WHAT TO PRODUCE:
Check every line of the data for the string "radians" and copy the ones that have it.

---------- SUPPLIED DATA

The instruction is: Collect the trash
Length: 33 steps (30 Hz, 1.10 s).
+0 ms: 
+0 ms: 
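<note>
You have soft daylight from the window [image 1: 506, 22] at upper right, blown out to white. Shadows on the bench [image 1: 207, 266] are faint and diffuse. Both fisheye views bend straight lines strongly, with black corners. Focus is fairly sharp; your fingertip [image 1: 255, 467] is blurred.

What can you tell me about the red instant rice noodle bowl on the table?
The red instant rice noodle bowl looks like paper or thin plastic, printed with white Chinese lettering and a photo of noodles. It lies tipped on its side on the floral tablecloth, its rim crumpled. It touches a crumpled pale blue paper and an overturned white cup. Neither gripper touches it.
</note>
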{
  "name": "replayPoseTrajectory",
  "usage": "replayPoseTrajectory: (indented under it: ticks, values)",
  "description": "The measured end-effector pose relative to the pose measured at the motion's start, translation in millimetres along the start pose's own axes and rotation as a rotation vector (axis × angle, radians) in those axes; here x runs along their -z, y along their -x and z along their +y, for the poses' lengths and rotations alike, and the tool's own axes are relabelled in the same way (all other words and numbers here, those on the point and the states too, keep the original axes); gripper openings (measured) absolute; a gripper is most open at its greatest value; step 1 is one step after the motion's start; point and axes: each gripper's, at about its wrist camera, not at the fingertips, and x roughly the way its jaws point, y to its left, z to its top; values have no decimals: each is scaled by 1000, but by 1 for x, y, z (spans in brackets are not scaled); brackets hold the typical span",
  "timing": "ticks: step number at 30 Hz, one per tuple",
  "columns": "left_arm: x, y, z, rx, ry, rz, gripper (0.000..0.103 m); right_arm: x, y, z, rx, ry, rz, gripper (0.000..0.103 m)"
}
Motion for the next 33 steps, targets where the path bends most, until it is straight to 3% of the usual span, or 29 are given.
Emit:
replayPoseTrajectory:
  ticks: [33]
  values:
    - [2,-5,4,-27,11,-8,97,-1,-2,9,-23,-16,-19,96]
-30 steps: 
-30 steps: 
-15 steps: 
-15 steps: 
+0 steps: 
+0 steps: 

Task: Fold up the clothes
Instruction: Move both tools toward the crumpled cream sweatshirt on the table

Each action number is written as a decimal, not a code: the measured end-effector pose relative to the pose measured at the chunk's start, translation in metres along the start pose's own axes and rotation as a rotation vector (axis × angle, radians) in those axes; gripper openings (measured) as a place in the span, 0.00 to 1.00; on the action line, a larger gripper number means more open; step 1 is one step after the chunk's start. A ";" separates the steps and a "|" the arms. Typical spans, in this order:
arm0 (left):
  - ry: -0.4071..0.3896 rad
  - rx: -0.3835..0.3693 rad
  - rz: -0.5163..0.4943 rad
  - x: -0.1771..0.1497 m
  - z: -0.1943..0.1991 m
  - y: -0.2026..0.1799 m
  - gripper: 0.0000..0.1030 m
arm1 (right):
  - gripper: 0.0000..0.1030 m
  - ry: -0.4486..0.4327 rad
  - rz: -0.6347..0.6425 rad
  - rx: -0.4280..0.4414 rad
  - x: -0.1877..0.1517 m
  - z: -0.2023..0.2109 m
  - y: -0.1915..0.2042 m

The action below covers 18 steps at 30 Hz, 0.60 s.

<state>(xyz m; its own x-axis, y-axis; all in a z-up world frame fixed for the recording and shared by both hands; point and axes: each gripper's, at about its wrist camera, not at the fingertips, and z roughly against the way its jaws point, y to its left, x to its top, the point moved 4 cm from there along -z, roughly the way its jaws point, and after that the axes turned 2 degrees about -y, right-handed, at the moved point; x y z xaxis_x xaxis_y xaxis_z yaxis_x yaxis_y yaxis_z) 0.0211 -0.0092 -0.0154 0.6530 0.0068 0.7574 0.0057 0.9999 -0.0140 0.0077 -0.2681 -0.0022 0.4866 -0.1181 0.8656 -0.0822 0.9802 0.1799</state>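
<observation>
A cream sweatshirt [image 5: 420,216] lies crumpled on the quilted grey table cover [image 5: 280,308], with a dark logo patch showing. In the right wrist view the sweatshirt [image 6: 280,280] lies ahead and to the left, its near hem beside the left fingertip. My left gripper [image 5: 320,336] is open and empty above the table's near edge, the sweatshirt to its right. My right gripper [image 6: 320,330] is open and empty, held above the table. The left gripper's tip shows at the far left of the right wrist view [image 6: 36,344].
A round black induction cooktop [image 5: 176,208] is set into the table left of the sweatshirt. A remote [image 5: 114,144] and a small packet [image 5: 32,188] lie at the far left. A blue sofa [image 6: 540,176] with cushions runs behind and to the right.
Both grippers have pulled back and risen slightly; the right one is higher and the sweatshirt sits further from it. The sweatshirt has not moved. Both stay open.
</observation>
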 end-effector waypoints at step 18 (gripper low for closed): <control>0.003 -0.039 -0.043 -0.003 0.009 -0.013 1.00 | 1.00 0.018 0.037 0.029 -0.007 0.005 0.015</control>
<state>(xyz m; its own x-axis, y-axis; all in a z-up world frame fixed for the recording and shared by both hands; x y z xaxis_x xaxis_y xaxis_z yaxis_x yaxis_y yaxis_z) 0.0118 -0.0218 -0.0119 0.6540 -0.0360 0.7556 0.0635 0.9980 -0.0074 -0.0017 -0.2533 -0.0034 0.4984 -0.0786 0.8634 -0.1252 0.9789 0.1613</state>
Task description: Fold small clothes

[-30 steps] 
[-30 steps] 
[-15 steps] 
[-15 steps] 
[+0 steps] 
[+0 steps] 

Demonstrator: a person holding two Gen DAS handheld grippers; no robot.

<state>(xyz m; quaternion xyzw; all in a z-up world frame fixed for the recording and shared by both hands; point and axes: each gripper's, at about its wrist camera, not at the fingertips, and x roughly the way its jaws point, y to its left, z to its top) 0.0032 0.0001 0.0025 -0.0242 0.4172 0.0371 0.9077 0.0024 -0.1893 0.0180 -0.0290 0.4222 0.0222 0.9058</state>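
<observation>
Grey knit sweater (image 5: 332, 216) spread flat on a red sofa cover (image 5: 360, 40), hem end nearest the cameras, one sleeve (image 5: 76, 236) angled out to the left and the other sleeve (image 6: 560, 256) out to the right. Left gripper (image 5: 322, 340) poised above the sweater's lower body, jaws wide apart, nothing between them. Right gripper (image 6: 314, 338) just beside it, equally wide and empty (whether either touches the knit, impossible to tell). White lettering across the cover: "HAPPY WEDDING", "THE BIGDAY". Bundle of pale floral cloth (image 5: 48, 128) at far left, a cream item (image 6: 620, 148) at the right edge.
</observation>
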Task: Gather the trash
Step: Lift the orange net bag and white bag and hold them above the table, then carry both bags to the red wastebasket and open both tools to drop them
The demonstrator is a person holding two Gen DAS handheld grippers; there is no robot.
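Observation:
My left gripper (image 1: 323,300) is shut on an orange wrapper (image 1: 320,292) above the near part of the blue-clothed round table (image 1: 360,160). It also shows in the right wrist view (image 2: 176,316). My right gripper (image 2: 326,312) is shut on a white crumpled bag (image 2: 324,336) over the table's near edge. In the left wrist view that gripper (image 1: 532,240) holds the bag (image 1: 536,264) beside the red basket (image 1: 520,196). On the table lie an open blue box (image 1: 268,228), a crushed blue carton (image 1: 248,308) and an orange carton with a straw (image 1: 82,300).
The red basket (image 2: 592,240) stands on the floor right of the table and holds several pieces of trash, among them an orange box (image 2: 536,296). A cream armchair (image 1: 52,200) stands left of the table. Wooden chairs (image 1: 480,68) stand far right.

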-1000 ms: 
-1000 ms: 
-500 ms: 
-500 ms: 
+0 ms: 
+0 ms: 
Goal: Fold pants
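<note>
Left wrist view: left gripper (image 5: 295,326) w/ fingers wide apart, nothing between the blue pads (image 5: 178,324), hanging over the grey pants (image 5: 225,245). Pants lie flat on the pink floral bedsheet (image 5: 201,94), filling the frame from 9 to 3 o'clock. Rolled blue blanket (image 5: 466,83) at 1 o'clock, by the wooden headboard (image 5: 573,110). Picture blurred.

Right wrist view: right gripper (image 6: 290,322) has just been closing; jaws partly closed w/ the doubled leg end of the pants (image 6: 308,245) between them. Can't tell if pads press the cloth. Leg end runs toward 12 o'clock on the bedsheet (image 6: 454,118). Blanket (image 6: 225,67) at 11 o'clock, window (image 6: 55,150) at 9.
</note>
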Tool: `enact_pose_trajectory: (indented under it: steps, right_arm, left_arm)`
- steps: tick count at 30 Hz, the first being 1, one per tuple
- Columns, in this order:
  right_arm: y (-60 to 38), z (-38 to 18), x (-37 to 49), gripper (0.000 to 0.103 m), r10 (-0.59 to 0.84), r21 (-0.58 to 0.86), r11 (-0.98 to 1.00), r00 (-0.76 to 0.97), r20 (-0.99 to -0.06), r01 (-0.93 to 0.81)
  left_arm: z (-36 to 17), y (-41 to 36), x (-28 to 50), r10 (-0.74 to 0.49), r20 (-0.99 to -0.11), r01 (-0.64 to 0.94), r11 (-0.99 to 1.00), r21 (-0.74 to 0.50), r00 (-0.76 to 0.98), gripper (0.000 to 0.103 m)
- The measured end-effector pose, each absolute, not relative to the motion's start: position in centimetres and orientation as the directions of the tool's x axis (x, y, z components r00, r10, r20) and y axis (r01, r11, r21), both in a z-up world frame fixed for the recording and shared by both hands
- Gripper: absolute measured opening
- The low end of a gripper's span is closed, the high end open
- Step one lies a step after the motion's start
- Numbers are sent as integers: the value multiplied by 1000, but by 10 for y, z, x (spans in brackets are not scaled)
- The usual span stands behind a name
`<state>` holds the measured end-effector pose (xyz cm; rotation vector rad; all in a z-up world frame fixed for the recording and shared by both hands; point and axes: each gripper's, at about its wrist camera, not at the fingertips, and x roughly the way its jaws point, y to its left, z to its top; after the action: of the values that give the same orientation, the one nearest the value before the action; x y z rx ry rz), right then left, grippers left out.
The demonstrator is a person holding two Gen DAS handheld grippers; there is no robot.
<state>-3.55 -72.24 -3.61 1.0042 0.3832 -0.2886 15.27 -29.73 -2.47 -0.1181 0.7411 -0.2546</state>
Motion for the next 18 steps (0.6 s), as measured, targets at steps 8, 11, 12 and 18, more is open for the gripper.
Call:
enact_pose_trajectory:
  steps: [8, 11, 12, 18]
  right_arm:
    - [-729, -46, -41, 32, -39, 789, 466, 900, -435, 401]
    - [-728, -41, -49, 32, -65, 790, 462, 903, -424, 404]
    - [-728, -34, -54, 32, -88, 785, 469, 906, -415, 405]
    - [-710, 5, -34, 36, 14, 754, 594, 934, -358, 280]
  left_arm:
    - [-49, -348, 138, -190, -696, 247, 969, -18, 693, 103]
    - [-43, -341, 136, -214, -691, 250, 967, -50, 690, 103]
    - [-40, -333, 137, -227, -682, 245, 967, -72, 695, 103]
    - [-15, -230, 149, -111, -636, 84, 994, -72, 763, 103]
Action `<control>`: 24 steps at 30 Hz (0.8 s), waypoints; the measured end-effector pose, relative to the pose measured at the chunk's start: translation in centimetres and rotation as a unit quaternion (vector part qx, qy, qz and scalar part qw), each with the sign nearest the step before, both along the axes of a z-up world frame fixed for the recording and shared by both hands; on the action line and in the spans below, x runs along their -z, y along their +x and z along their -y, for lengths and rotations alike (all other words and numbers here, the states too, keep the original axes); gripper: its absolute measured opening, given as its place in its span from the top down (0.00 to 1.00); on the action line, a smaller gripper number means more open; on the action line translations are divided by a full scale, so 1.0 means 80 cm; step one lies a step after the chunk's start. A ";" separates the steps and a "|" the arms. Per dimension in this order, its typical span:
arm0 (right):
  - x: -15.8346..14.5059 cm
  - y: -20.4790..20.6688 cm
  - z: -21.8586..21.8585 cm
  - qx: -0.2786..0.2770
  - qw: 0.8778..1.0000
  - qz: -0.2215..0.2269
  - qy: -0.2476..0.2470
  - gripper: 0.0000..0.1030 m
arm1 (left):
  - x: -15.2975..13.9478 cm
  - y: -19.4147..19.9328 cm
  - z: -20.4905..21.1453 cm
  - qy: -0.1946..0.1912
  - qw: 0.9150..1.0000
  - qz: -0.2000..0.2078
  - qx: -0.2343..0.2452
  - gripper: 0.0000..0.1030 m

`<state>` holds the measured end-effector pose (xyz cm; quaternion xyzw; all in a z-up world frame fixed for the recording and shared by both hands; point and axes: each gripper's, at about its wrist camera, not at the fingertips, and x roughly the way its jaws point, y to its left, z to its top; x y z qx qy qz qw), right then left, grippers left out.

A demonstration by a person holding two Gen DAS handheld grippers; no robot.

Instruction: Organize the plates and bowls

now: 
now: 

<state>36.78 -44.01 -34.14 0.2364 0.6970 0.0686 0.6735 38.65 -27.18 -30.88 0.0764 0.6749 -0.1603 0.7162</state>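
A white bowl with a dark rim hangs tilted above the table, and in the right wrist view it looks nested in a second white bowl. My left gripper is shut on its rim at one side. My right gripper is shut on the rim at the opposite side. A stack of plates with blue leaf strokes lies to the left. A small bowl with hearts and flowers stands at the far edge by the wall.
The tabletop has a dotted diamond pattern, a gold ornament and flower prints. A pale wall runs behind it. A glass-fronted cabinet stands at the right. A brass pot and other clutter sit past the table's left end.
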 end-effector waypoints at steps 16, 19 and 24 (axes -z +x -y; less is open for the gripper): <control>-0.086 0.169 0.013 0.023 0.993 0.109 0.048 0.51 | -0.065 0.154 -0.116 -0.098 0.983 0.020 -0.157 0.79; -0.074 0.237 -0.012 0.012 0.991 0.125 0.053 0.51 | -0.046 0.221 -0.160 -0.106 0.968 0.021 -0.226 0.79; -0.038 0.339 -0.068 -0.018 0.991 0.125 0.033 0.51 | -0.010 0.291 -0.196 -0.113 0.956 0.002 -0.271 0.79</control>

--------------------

ANSWER TO THE PROBLEM:
  "description": "The measured end-effector pose relative to the pose measured at the motion's start, translation in millimetres along the start pose's own axes and rotation as a rotation vector (axis × angle, radians) in those axes; here x runs along their -z, y along their -x and z along their +y, for the poses' lengths and rotations alike, and the tool's own axes are relabelled in the same way (all other words and numbers here, those on the point and the states too, keep the original axes); gripper openings (measured) absolute; a gripper is most open at its greatest value; step 1 is one step after the motion's start; point and axes: each gripper's, at about its wrist camera, not at the fingertips, and x roughly the way its jaws point, y to its left, z to its top; values have no decimals: each is scaled by 1000, but by 1 for x, y, z (spans in brackets are not scaled); brackets hold the typical span",
Each action number is written as a decimal, not a code: the measured end-effector pose relative to the pose measured at the chunk's start, translation in metres along the start pose's own axes and rotation as a rotation vector (axis × angle, radians) in those axes; gripper openings (measured) as a place in the span, 0.00 to 1.00; on the action line, a larger gripper number means more open; step 1 is one step after the chunk's start. A ";" separates the steps and a "|" the arms. Typical spans, in this order:

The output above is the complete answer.